● **What you are asked to do**: Return every line of the data exactly as it appears.

● **Supplied information**:
<<<<

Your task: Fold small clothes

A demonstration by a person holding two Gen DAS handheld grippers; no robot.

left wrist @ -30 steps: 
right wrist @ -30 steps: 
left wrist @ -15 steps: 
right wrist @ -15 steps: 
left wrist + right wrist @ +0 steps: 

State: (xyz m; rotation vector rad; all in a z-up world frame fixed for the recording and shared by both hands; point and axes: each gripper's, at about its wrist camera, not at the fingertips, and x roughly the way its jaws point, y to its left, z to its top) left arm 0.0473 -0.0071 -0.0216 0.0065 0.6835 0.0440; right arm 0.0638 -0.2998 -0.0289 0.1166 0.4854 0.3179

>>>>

● **Expected answer**:
Your task: Fold small clothes

A demonstration by a person holding two Gen DAS handheld grippers; no robot.

left wrist @ -30 steps: 
right wrist @ -30 steps: 
left wrist @ -15 steps: 
right wrist @ -15 steps: 
left wrist + right wrist @ +0 steps: 

State: (xyz m; rotation vector rad; all in a z-up world frame fixed for the recording and shared by both hands; point and axes: each gripper's, at about its wrist camera, not at the fingertips, and x roughly the way its jaws point, y to its left, z to its top) left arm 0.0473 -0.0071 -0.0216 0.0065 0.6835 0.0440; right arm 0.0638 -0.2998 -0.0289 0.1166 0.4854 0.3179

No additional answer is needed.